Task statement =
Using the listing below, copy exactly the lines from the one containing "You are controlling" to the one containing "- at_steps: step", both lines included, and no others.
---------- Records for the exercise
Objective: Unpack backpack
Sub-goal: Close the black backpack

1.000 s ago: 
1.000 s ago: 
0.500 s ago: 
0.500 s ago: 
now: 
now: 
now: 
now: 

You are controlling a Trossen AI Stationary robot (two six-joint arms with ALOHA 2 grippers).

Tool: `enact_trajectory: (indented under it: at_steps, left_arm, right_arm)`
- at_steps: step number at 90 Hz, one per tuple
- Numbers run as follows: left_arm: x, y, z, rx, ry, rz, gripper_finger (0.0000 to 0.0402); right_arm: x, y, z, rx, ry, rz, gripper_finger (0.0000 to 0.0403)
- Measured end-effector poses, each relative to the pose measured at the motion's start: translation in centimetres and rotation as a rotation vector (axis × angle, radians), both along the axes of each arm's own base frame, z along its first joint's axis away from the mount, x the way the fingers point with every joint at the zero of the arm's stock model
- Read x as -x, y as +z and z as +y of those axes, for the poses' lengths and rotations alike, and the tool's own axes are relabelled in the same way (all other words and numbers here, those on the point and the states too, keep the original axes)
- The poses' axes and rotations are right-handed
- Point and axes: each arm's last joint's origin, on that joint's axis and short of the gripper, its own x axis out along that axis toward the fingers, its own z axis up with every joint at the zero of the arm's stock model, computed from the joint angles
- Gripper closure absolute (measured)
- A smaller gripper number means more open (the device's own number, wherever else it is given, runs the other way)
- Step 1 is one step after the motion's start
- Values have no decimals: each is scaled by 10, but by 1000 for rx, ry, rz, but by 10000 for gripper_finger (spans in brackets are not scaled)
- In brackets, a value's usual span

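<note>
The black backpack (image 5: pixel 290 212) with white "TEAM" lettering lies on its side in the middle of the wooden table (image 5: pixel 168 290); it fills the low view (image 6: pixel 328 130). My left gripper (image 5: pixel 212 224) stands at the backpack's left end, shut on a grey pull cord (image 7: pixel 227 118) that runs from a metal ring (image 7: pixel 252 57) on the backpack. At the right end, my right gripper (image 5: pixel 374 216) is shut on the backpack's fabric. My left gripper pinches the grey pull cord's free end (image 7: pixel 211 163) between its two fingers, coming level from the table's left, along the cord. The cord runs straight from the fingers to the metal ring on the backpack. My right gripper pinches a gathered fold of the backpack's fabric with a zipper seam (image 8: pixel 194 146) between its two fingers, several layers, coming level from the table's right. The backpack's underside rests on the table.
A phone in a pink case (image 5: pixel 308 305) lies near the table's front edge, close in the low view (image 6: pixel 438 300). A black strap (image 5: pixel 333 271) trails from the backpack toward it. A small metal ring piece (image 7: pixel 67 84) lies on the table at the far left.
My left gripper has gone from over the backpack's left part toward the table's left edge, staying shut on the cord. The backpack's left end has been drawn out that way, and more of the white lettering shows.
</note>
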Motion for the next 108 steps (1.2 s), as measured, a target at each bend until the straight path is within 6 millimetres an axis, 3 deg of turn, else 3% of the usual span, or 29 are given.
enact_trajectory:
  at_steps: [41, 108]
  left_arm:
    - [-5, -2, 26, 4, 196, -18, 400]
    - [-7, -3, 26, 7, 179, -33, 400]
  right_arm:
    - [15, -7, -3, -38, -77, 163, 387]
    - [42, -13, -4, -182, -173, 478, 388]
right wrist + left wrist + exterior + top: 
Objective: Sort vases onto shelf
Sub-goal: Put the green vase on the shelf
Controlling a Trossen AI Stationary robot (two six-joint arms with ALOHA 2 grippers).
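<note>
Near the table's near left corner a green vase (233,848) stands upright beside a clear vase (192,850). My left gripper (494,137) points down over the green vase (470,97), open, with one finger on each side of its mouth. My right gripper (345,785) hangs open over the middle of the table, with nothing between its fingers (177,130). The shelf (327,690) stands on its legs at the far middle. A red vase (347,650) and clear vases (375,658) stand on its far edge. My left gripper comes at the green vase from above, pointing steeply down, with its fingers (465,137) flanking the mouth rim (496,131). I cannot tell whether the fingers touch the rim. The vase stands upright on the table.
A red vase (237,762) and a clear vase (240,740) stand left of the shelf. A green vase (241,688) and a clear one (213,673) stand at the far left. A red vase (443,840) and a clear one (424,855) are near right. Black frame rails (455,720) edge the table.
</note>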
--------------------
Response box =
You are controlling a Trossen AI Stationary robot (two six-joint arms with ALOHA 2 grippers).

Tool: `enact_trajectory: (indented under it: at_steps, left_arm, right_arm)`
- at_steps: step number at 90 Hz, one per tuple

What was asked for in the exercise is now done.